Along the way I got to know a little about the lives of some of the many pioneers that lived on or near that land in the Nisqually Valley before the Bragets acquired it in 1896. They were a diverse and multi-ethnic bunch, hailing from New and old England, Ireland, France, Prussia, and the Midwest and southeastern Atlantic states. The reasons that brought them to the Nisqually Valley were also diverse, but as far as I can tell these men, women and children all came in search of new lives and improved circumstances. Some found these things, and they and their descendants stayed. Others suffered and left, or died in the trying, and left no trace other than the memories of their contemporaries who, thankfully, committed them to print.

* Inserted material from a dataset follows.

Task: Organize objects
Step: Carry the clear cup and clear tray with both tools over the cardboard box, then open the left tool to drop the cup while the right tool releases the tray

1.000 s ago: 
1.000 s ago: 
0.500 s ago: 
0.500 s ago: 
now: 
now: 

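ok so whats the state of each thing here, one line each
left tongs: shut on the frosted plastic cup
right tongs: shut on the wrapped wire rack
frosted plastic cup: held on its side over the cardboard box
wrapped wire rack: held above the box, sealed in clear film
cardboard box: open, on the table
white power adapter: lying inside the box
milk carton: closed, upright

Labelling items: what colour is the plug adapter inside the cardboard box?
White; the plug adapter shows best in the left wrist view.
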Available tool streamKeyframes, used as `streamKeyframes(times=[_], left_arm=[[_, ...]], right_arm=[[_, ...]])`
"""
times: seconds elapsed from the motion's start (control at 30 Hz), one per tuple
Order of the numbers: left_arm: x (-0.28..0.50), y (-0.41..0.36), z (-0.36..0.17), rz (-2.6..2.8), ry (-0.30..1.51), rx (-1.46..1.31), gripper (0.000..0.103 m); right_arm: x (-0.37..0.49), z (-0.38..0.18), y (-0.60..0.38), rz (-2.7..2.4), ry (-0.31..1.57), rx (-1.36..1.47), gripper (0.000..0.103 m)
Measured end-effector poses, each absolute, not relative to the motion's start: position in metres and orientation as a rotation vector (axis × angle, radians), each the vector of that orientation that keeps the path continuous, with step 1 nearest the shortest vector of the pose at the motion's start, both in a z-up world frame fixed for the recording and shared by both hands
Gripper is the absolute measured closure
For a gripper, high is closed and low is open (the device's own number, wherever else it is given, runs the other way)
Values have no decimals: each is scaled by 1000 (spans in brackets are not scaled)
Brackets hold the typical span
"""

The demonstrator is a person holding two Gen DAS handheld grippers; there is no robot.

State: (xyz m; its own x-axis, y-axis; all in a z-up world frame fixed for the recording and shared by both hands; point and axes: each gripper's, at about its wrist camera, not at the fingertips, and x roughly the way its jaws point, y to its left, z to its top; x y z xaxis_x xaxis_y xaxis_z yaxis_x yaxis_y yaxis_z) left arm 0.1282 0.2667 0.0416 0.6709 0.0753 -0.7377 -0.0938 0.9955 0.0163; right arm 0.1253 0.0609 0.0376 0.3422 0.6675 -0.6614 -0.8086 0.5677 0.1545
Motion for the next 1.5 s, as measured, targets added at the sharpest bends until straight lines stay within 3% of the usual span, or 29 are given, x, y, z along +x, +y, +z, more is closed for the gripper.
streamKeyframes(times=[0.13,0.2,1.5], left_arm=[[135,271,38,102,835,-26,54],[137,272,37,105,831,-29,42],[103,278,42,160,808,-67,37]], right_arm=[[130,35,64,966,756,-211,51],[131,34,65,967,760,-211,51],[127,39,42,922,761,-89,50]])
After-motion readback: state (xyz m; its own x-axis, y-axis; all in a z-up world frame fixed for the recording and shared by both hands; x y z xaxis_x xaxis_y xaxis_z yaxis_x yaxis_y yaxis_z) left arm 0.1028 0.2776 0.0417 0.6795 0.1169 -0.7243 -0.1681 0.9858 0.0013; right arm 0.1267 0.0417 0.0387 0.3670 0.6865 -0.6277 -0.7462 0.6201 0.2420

My posts, as they follow, will share what I have learned about those pioneer families, their impact on our lives, and, perhaps a few questions that their existences have raised. For the most part, these posts will be based on the writings of others, past and present, who knew or know something of these people. But please remember, all history is memory, and by necessity, memory is selective, often discarding the parts that are painful, repetitive, boring, or apparently irrelevant at the time. And, as any self-respecting wall fly will tell you, the devil (and so much more) is in the details!